Out of the many things that I would've expected to read here, "..the combined efforts of monkeys [...] have been made available for sale in a limited edition book [...] entitled Notes Towards the Complete Works of Shakespeare." was certainly NOT one of them..
I'm not sure what the greater failure here would be.. the fact that they actually expected anything meaningful from these monkeys, the fact that they're attempting to SELL this garbage, or the fact that someone might attempt to buy it..
If it ends up getting sold, I'd really like to know. Perhaps I should consider letting my bearded dragon walk on my keyboard for an extended period of time. He might become the next NY Times best selling author while also allowing me to get Federal grants for "research".
short and to the point article that nails it!.
congrats to the wiki photographer for the cute shots.
Again the deliberate blindness of evolution believers is exposed.Would that God would open their eyes.
Given this quote of the late Sir Fred Hoyle, and others that are similar, I am constantly baffled by the fact that (according to what I have read) he remained an evolutionist and antitheist to the end of his days. He apparently realised that evolutionary origins 'science' was bankrupt, but never made the move to believe the truth. How sad.
To me, the content and conclusion of this article is no surprise.

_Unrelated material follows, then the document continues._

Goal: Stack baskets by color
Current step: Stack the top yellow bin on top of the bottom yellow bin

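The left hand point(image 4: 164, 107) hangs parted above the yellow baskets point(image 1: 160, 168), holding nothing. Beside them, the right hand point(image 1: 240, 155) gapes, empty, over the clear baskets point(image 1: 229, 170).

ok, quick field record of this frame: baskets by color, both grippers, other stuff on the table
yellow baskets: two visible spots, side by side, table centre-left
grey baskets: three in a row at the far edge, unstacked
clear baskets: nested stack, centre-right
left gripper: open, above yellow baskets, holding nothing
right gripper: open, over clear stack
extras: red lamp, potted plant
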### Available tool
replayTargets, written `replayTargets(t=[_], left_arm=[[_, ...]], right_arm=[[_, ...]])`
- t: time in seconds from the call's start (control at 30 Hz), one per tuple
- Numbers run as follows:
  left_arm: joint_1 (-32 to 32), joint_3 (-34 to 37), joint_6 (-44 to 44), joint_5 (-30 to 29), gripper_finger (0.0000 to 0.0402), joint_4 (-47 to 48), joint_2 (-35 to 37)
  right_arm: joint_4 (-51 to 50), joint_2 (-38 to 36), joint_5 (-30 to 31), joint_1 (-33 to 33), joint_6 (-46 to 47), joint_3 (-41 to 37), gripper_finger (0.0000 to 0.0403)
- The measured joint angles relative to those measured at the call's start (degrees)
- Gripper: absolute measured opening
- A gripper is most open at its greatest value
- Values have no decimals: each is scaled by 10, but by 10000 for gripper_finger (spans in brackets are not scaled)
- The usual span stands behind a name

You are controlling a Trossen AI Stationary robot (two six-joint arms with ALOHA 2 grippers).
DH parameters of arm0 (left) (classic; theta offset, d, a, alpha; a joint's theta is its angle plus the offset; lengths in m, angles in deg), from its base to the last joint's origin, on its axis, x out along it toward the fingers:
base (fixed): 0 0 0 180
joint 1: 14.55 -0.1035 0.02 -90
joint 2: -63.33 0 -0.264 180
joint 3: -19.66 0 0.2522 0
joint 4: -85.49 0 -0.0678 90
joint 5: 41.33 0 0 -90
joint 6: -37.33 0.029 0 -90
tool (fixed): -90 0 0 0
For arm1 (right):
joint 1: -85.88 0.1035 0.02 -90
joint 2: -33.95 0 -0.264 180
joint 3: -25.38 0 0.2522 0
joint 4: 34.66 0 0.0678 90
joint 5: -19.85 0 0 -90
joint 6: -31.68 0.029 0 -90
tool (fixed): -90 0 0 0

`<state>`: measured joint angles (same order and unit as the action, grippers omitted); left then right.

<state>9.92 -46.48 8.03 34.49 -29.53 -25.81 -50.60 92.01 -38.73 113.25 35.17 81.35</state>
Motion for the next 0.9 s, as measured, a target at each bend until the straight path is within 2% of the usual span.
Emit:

After all, way back when I was LEARNING - and being diligently TAUGHT - how to use a computer, I was told many times over to remember and understand "GIGO" in the computer world: "Garbage In = Garbage Out"!!
Huxley seemingly never used a typewriter, or if he did, he learned nothing from the experience. The problem, as many typists in the 50's and 60's learned, is because there was no correction process, as soon as you mis-typed a single letter, you had to go back to the beginning. Unlike modern word processing, there was no method of storing the text up to the point of error, allowing you to restart from that point. Effectively then, if there are 50 keys on a keyboard, you have a 49/50 chance of hitting the wrong, every single time. Monkeys lacking the digital dexterity of humans, in all likelihood they would hit two keys at once jamming the keyboard (I have done that). Mathematicians can work this out, but if the script is 50,000 letters long, what is the probability of hitting the right key 50,000 times in a row? Expert typists struggle with that level of accuracy, so I cannot see it happening by chance. Again, mathematicians could I assume calculate the time it would take after so many false starts at say, 30 keystrokes per minute, but I suspect that it might well be a very long time.
A further aspect to the "monkey magic" notion of an original living cell: It's one thing to seek an explanation to achieving a completely accurate copy of a snippet of literature, but what is commonly ignored in the argument is the incalculable incidence of near misses. ...how many mistakes are feasible? one letter, 2 letters , one word, several words etc, ad infinitum. If each imperfect attempt was on hard copy (or DNA) then the cosmos itself would be clogged beyond limit with the debris of mistakes from this one agenda alone. Now add to this the near misses of every other piece of literature ever devised, and the whole concept becomes irrational.